## Task goal:
Look over the entries that follow. Report how many lines contain "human", with nothing else.
____ Extracted information
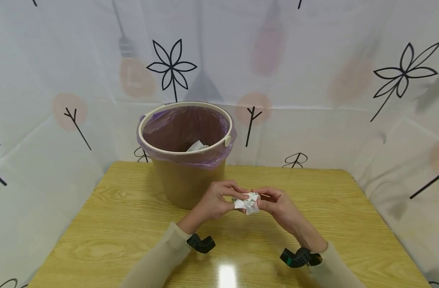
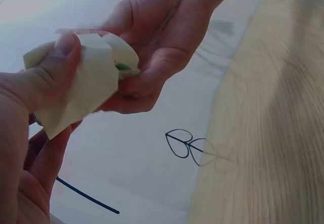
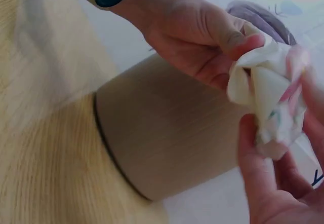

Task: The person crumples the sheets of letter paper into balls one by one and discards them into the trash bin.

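A crumpled piece of white paper (image 1: pixel 249 203) with pink and green marks is held between both hands, above the table and in front of the bin. My left hand (image 1: pixel 219 201) grips its left side, the thumb (image 2: pixel 63 51) pressed on the near face. From the other side my right hand (image 1: pixel 278 206) pinches it between thumb and fingers. In the right wrist view the crumpled paper (image 3: pixel 271 95) shows deep folds. Behind and to the left stands a brown bin (image 1: pixel 188 184) with a pale rim and a purple liner (image 1: pixel 205 160).
Inside the bin lies some white crumpled paper (image 1: pixel 197 146). The wooden table (image 1: pixel 298 224) reaches back to a white patterned cloth (image 1: pixel 305 132) that hangs behind and at the sides. Each wrist wears a black camera band (image 1: pixel 201 243).
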`<state>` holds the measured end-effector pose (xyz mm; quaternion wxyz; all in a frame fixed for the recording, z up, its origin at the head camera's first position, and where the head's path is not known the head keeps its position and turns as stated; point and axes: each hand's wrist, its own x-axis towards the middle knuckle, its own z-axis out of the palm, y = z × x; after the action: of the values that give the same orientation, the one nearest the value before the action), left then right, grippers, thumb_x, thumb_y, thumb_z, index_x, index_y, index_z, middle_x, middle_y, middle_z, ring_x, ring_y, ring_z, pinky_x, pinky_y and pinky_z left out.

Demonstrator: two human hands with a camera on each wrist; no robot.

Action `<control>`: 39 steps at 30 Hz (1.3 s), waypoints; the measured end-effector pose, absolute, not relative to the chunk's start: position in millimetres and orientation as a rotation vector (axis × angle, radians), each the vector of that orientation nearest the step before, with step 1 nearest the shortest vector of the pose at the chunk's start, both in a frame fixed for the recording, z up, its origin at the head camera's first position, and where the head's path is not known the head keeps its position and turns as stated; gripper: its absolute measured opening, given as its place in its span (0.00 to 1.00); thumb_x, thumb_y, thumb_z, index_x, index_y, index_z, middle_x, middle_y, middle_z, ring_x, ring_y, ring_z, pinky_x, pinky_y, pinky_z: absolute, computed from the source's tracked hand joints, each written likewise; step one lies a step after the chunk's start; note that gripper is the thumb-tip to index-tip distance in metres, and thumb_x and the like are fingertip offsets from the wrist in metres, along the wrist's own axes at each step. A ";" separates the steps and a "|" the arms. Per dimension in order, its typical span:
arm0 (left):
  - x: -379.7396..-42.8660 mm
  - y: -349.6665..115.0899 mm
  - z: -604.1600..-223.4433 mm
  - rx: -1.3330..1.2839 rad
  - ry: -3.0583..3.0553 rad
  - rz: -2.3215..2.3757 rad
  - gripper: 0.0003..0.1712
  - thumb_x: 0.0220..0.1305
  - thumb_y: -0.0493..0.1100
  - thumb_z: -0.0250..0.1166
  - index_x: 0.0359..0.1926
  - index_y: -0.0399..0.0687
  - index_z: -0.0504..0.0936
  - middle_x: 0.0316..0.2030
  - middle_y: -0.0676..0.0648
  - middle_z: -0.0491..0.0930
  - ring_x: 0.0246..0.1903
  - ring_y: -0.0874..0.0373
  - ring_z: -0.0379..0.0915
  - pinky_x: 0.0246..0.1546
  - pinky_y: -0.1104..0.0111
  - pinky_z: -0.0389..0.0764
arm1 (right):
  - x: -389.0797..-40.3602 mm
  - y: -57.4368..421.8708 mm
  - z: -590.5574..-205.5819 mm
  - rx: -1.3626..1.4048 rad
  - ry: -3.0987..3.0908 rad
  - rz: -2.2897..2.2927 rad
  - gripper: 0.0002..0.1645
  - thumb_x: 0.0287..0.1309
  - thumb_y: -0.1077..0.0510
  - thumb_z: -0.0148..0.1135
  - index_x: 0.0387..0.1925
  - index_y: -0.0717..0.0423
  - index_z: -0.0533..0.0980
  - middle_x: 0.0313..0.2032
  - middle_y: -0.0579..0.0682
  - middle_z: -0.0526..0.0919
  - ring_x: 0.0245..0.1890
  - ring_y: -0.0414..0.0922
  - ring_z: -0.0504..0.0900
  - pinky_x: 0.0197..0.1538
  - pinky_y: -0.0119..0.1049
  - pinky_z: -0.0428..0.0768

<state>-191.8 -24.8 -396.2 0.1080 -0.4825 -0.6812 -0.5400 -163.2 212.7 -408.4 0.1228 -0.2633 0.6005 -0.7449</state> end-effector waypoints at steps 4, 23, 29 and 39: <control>-185.9 -25.4 -384.5 -1.448 -1.963 -1.536 0.14 0.44 0.22 0.76 0.36 0.26 0.87 0.37 0.37 0.84 0.37 0.53 0.81 0.36 0.68 0.83 | -159.0 208.7 -405.3 -0.807 1.874 -2.141 0.20 0.61 0.71 0.64 0.53 0.56 0.79 0.53 0.51 0.78 0.51 0.45 0.80 0.47 0.36 0.82; -177.1 -19.6 -374.1 -1.375 -1.819 -1.507 0.10 0.44 0.18 0.73 0.30 0.27 0.87 0.31 0.37 0.85 0.34 0.49 0.84 0.37 0.68 0.84 | -159.1 188.8 -402.1 -1.123 2.302 -2.151 0.12 0.50 0.82 0.65 0.34 0.69 0.81 0.39 0.61 0.80 0.39 0.47 0.85 0.36 0.45 0.85; -187.4 -15.1 -389.1 -1.327 -1.809 -1.549 0.10 0.44 0.19 0.74 0.30 0.29 0.87 0.30 0.38 0.86 0.33 0.51 0.85 0.37 0.67 0.84 | -161.2 188.5 -405.0 -1.147 2.470 -2.125 0.14 0.47 0.83 0.66 0.31 0.67 0.83 0.34 0.61 0.81 0.37 0.44 0.85 0.35 0.42 0.85; -200.0 -30.7 -408.1 -1.343 -1.974 -1.523 0.11 0.55 0.29 0.74 0.41 0.38 0.89 0.45 0.46 0.87 0.48 0.57 0.82 0.49 0.65 0.80 | -160.7 192.2 -400.2 -1.141 2.536 -2.065 0.14 0.44 0.82 0.69 0.32 0.66 0.84 0.36 0.60 0.83 0.36 0.43 0.85 0.35 0.40 0.85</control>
<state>-200.0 -30.7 -408.1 0.1542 -0.4687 -0.6887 -0.5313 -160.7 192.2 -400.2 -0.1604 -0.3252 0.7228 -0.5883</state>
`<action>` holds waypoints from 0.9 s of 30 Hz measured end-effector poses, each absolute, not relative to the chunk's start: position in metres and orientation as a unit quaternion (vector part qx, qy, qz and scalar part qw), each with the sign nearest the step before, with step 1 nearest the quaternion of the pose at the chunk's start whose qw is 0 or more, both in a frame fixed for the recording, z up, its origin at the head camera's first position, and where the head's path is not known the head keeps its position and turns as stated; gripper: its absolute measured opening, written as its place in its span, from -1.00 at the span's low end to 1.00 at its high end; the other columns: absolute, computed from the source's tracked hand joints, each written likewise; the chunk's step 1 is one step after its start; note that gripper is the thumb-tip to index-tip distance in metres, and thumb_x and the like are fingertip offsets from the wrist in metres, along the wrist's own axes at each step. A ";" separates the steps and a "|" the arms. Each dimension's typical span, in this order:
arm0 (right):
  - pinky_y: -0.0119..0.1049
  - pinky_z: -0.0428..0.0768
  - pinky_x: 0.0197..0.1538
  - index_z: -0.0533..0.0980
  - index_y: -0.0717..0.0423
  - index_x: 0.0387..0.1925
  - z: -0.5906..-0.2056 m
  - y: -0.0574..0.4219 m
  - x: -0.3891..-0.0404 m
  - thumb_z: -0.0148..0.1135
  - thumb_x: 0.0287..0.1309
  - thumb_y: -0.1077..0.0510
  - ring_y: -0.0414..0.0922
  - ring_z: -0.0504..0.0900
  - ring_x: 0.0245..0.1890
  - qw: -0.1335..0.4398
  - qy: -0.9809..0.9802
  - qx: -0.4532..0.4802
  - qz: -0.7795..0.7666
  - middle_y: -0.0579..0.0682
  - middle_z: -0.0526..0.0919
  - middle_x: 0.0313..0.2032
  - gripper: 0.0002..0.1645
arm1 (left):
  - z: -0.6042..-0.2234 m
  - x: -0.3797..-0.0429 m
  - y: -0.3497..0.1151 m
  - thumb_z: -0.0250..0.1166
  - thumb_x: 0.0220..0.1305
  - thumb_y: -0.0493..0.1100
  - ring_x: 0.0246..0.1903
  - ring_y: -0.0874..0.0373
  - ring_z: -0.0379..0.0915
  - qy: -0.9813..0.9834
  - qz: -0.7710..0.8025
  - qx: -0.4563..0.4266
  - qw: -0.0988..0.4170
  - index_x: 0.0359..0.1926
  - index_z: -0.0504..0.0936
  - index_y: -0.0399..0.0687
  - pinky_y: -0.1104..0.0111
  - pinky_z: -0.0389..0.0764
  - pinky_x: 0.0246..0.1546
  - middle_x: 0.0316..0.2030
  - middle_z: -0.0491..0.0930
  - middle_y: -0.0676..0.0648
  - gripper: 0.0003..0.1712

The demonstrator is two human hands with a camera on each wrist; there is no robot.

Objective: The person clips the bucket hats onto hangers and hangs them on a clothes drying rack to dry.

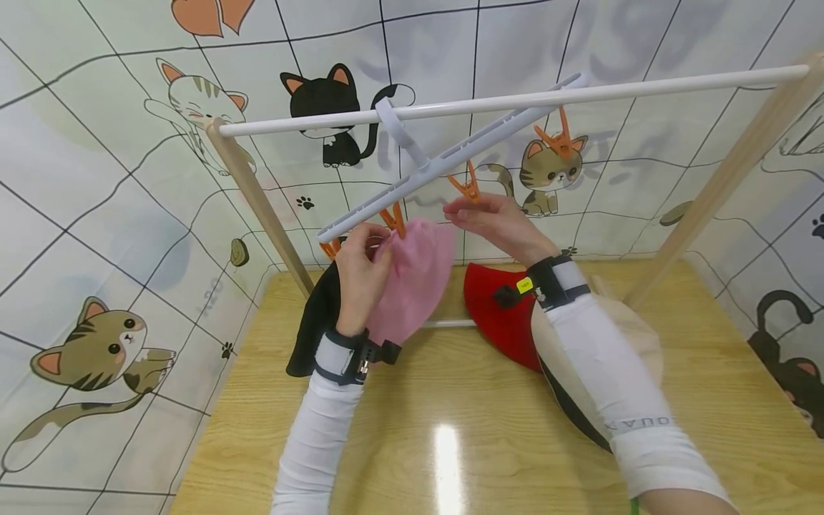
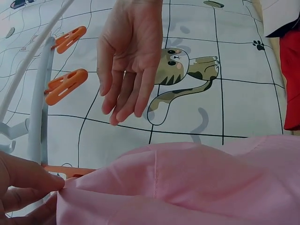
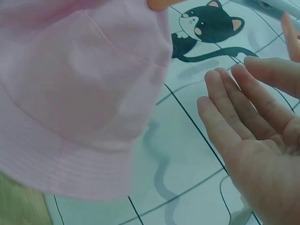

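Observation:
A pink bucket hat (image 1: 421, 282) hangs under an orange clip (image 1: 396, 220) on a pale blue-grey hanger (image 1: 450, 161). My left hand (image 1: 362, 275) pinches the hat's fabric beside that clip, thumb against fingertips, as the left wrist view shows too. To the right of the hat, my right hand (image 1: 498, 225) is held in the air with its fingers extended, just below another orange clip (image 1: 468, 187). In the right wrist view its palm (image 3: 262, 154) faces the hat with a gap between. Behind my left hand a black hat (image 1: 315, 325) hangs at the hanger's low left end.
The hanger hooks over a white rod (image 1: 618, 89) between wooden posts (image 1: 260, 200) and tilts up to the right, where one more orange clip (image 1: 558, 139) hangs. A red hat (image 1: 492, 315) and a cream hat (image 1: 634, 332) lie on the wooden table (image 1: 412, 422), partly behind my right forearm.

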State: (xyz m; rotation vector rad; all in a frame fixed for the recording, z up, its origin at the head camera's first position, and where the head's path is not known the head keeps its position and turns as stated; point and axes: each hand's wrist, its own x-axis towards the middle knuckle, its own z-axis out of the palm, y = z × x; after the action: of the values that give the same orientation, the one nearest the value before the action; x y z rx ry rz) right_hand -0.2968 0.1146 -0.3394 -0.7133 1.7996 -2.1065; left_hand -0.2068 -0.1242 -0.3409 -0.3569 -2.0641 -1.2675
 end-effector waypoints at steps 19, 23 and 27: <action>-0.25 0.42 0.16 0.50 0.33 0.06 -0.342 0.144 -0.295 0.08 0.32 0.36 0.03 0.50 0.11 0.142 0.614 -0.247 -0.737 0.15 0.55 0.03 -0.69 | -0.331 -0.194 -0.111 0.20 0.11 -0.55 -0.30 -0.02 0.54 -0.779 -0.479 -0.194 0.356 -0.27 0.57 -0.39 0.19 0.59 -0.23 -0.31 0.60 -0.24 -0.85; -0.27 0.44 0.14 0.44 0.38 0.12 -0.345 0.150 -0.294 0.13 0.31 0.30 0.02 0.49 0.12 0.138 0.633 -0.232 -0.725 0.15 0.54 0.05 -0.62 | -0.331 -0.192 -0.107 0.20 0.10 -0.55 -0.30 -0.02 0.51 -0.783 -0.474 -0.201 0.350 -0.27 0.57 -0.38 0.21 0.57 -0.22 -0.31 0.59 -0.25 -0.84; -0.27 0.44 0.14 0.48 0.34 0.08 -0.349 0.157 -0.293 0.10 0.31 0.33 0.01 0.50 0.10 0.141 0.622 -0.231 -0.735 0.15 0.55 0.03 -0.67 | -0.333 -0.190 -0.103 0.22 0.11 -0.53 -0.28 -0.01 0.52 -0.792 -0.466 -0.203 0.338 -0.25 0.57 -0.38 0.25 0.57 -0.19 -0.30 0.60 -0.24 -0.84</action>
State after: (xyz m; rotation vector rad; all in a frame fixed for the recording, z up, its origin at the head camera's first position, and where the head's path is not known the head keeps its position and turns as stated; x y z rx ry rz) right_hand -0.2926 0.1574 -0.3488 -0.6656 1.7970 -2.1215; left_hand -0.1897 -0.1027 -0.3327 -0.5299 -2.0635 -1.2142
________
## Your solution:
2